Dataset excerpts
——

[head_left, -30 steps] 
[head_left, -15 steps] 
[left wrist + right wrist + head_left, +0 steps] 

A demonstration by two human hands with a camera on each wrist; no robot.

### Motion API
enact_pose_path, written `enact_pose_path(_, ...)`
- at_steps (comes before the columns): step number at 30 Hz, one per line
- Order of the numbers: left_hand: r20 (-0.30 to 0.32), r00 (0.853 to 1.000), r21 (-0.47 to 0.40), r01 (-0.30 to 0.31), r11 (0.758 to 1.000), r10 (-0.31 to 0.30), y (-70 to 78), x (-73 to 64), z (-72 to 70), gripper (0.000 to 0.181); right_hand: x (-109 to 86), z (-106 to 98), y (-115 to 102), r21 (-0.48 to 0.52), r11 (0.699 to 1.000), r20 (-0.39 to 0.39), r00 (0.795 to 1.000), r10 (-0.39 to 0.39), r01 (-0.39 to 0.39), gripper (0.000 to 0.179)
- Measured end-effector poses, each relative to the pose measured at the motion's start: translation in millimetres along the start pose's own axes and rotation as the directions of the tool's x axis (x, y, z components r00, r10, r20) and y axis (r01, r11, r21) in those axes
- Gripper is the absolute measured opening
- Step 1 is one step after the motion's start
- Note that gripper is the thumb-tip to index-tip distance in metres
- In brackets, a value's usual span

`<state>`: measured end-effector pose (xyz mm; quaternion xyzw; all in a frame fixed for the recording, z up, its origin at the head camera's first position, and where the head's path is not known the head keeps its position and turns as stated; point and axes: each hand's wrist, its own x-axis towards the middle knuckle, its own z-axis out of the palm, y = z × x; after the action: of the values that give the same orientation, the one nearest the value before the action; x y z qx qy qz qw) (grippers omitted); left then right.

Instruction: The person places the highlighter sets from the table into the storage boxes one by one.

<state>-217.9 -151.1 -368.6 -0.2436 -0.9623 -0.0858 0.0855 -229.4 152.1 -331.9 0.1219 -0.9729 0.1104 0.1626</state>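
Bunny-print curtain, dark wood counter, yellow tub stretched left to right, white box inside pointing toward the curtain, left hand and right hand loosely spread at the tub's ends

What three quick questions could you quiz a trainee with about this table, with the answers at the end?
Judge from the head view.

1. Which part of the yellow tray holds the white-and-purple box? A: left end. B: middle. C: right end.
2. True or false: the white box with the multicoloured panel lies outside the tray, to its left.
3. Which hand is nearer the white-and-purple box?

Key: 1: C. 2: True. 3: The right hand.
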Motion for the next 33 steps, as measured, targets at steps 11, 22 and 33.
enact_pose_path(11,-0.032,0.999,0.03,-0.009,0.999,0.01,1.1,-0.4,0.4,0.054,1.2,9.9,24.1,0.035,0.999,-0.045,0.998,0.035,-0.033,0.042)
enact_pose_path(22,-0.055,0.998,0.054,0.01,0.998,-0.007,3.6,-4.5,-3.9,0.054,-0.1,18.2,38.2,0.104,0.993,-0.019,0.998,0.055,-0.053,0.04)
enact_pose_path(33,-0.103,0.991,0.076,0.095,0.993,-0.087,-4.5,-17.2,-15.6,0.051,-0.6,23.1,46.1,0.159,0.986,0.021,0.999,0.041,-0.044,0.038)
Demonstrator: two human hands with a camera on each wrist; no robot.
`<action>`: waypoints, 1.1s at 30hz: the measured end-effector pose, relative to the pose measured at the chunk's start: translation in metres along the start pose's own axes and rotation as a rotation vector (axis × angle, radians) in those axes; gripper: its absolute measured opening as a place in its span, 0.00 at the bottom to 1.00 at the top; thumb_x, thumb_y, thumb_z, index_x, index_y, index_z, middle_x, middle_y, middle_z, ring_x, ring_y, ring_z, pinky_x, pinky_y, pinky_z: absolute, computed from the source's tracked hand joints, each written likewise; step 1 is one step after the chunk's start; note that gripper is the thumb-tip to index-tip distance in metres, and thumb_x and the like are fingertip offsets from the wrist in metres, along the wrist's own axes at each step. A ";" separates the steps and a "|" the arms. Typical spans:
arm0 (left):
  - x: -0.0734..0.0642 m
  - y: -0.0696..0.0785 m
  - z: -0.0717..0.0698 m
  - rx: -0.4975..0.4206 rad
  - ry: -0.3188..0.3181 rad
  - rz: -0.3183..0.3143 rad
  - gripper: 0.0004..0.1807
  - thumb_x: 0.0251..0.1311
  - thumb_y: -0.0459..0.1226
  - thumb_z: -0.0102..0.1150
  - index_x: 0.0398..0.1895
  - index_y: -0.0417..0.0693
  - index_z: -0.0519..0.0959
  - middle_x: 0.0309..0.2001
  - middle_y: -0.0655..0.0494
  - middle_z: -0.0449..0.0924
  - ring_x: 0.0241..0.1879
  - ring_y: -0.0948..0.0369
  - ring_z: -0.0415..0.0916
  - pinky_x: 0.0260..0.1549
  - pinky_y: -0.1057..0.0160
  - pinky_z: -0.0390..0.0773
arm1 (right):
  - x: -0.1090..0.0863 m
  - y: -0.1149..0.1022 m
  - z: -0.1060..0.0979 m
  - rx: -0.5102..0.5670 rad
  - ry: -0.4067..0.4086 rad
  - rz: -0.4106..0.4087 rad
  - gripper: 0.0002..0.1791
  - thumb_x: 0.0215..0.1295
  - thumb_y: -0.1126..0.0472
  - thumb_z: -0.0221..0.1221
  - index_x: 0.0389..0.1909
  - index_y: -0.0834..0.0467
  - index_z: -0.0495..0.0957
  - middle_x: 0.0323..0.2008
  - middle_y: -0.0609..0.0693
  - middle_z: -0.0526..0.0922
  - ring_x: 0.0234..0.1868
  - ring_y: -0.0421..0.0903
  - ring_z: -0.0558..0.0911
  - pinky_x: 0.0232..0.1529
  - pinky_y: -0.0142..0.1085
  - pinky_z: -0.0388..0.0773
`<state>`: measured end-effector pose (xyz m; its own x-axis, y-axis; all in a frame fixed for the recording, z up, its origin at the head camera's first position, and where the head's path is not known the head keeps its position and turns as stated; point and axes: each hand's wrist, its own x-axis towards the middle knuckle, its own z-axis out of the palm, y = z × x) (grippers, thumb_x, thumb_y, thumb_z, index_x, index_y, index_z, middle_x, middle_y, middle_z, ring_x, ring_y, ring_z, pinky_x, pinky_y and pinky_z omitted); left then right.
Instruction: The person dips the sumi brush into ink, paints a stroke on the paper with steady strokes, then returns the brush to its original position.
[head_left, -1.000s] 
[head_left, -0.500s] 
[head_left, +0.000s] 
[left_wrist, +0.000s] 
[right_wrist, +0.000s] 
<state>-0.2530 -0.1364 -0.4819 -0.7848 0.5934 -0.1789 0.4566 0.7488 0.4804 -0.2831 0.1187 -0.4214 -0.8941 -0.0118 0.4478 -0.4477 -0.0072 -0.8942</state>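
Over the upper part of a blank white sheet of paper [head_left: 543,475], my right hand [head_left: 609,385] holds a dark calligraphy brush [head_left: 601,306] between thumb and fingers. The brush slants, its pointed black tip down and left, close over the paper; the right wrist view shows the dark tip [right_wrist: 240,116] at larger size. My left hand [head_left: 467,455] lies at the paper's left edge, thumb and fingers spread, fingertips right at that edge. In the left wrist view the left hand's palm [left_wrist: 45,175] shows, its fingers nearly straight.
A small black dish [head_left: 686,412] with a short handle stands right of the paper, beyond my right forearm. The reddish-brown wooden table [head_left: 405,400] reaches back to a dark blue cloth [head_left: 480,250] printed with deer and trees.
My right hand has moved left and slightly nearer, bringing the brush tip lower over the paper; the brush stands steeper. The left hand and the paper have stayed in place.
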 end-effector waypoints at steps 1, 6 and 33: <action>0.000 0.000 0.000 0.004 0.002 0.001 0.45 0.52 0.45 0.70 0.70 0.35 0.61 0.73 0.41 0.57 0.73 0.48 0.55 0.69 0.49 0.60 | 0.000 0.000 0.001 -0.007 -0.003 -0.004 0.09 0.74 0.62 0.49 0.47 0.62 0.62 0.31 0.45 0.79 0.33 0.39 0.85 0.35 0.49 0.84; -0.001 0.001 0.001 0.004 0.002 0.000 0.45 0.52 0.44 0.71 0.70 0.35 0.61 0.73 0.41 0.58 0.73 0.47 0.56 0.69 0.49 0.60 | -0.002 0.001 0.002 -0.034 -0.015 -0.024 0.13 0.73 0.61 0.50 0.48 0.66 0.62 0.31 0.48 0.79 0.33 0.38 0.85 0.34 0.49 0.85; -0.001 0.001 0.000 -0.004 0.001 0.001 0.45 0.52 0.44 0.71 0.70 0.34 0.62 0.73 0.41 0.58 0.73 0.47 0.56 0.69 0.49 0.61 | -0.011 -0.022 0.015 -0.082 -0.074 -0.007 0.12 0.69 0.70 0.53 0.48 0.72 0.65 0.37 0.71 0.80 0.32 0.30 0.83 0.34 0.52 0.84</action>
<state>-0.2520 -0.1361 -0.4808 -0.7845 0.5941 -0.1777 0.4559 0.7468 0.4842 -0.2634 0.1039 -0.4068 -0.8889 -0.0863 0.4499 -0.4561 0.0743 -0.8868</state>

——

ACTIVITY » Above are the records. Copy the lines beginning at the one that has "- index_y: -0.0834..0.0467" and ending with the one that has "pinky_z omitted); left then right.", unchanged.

OUTPUT BELOW »
  - index_y: -0.0834..0.0467
  - index_z: -0.0495..0.0957
  - middle_x: 0.0323..0.2008
  - middle_y: -0.0609..0.0693
  - middle_z: -0.0526..0.0922
  - ring_x: 0.0234..0.1868
  - ring_y: -0.0421..0.0903
  - ring_z: -0.0558..0.0911
  - pinky_x: 0.0232..0.1529
  - pinky_y: -0.0142..0.1085
  - pinky_z: -0.0388..0.0773
`<state>`: measured end-effector pose (xyz m; its own x-axis, y-axis; all in a frame fixed for the recording, z up, its origin at the head camera's first position, and where the head's path is not known the head keeps its position and turns as stated; point and axes: each hand's wrist, its own x-axis towards the middle knuckle, its own z-axis out of the palm, y = z × x) (grippers, thumb_x, thumb_y, thumb_z, index_x, index_y, index_z, middle_x, middle_y, middle_z, ring_x, ring_y, ring_z, pinky_x, pinky_y and pinky_z omitted); left then right.

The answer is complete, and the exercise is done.